Sur le papier, les règles d’hygiène numérique sont bien connues: un mot de passe fort, changé si besoin, stocké dans un coffre-fort numérique et évidemment pas conservé sur un post-it. Mais si Apple, Google et Microsoft viennent d’annoncer leur intention de mettre fin au mot de passe en le remplaçant par une authentification via son smartphone, c’est parce que bien souvent cela ne marche pas. Avec des conséquences qui peuvent aller très loin, en témoigne une affaire pénale qui vient d’être jugée par la 12e chambre correctionnelle du tribunal judiciaire de Paris, ce lundi 9 mai.
Au départ, il s’agit d’un conflit relativement banal entre une direction et l’un de ses employés. Cette association francilienne de taille moyenne œuvrant dans le social poursuit son ancien responsable comptable financier. Il est suspecté d’avoir piraté en juin 2021 la boîte mail de la directrice générale. Pour les plaignants, il s’agit d’un espionnage motivé par la « jalousie, pour une histoire de primes », signale Aurélien Wulveryck, l’avocat de l’association. Un dossier qui, ajoute-t-il, a également été plaidé sur un autre volet aux prud’hommes.

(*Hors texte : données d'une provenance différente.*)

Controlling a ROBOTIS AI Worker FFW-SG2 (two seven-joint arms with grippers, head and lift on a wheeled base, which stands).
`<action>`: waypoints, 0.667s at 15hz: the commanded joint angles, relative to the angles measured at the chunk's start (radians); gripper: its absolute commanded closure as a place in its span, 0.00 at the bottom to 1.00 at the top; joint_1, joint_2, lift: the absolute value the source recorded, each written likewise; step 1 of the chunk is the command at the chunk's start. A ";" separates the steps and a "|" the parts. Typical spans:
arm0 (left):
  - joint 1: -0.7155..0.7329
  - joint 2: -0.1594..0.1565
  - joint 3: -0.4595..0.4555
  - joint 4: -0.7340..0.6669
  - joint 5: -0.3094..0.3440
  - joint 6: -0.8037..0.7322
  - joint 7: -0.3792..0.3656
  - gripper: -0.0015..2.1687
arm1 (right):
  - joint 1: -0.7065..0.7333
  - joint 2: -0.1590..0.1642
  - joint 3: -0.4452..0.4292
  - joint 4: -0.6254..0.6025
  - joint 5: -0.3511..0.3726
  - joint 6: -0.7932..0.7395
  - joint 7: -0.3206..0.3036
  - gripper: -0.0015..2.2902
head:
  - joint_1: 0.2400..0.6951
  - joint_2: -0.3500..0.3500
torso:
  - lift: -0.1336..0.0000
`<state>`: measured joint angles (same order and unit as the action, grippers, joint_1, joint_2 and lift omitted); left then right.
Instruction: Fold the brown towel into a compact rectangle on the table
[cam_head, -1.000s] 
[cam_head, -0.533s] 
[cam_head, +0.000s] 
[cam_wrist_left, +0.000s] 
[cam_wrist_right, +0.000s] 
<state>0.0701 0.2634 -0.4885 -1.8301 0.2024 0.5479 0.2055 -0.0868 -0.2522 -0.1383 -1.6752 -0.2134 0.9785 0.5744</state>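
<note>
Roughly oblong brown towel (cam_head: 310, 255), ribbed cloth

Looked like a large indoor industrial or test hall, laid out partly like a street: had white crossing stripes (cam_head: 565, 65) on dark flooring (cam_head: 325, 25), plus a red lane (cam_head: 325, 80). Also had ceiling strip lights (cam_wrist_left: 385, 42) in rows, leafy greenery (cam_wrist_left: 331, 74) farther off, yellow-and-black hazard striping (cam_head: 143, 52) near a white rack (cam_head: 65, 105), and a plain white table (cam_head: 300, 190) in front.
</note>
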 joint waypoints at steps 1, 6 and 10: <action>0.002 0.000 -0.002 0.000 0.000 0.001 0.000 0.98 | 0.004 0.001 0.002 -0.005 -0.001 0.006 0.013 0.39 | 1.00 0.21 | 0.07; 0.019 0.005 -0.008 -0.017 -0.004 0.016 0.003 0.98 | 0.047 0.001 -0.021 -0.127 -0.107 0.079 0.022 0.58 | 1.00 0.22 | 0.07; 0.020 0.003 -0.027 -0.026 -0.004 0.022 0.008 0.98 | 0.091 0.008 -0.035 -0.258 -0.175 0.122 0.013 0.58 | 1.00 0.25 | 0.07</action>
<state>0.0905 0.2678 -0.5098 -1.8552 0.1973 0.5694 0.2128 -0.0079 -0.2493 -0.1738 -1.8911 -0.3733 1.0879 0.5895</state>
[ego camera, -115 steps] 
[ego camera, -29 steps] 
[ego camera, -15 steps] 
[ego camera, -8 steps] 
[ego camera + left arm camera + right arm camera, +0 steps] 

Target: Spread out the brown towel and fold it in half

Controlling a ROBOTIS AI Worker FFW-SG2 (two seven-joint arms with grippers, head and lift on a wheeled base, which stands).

Gestion baroque des mots de passe
Mais cette affaire simple a été singulièrement embrouillée par la gestion baroque des mots de passe. Ce qui a d’ailleurs suscité l’incompréhension des magistrats, qui ont rendu une décision très mesurée. Le prévenu a ainsi été blanchi des accusations de piratage de la messagerie et d’atteinte au secret des correspondance pour être seulement condamné à une amende de 1000 euros avec sursis pour une tentative d’accès, la seule infraction dans le champ des poursuites.
Quelles sont ces erreurs ? La première est de taille. Selon la directrice générale de l’association, le prestataire informatique a suggéré, lors d’une migration menée il y a deux ans vers la suite office 365, d’envoyer par mail les identifiants et mots de passe des directeurs de la structure au responsable comptable. A charge alors pour lui d’imprimer le mail pour le stocker dans le coffre fort physique localisé dans son bureau.
« On ne voit pas trop l’intérêt », s’est étonné un magistrat assesseur en brandissant une feuille, visiblement l’impression papier du message. « C’était pour ne pas que cela traîne: c’est clair que l’informaticien aurait dû m’envoyer ses listes », convient la directrice générale. « Il est aussi choquant que la direction ait les mots de passe des salariés », réagit alors le président Rouaud. Si on craint de perdre des données en égarant son mot de passe, mieux vaut le stocker dans un coffre-fort numérique. Un envoi par mail peut être envisagé mais il faudrait alors chiffrer le message.
Important malentendu
Quoiqu’il en soit, l’envoi des mots de passe a été au moins la source d’un malentendu majeur. Pour l’ancien responsable comptable, cet envoi valait en effet autorisation d’accès. « La directrice générale savait que je les avais », rappelle-t-il à la barre. Ce qui explique pourquoi, alors qu’il était en arrêt-maladie, il s’est connecté avec autant de facilité à la messagerie de sa supérieure. Il voulait juste savoir où en était un projet de fusion, assure-t-il à la barre. En audition, il avait admis une « curiosité malsaine ». « Il n’avait pas d’intention malveillante », insiste son avocat Jean-Baptiste Laplace. « Mais étiez-vous autorisé à accéder à cette messagerie? », lui demande l’un des magistrats. « Ce n’était pas interdit », rétorque-t-il.
Cette mauvaise gestion des mots de passe a été accentuée par des problèmes d’organisation des messageries. L’association a par exemple dû accéder à la boîte mail d’une directrice, en arrêt-maladie, pour suivre un important dossier de subvention demandée à la région Île-de-France. Pour pallier d’éventuelles absences, il est plus simple de créer des adresses mails génériques, telles que « direction », ou par exemple « subvention », pour éviter d’avoir à accéder à la messagerie d’un salarié. « Je m’étais connecté sur d’autres messagerie à la demande de la directrice générale pour la continuité du service », observe ainsi le mis en cause.
L’association a enfin pêché sur la nature de ses mots de passe. Ainsi qu’il a été lu à l’audience, certains étaient trop simples, comme « rateau » suivi d’une courte liste de chiffres. Surtout, il aurait fallu changer régulièrement son mot de passe. « Nous ne sommes pas vraiment des geeks: je ne savais même pas qu’on pouvait le changer », résume la directrice générale. Désormais, les salariés de l’association doivent mélanger majuscules, minuscules et caractères spéciaux dans leurs mots de passe. Et les changer tous les six mois.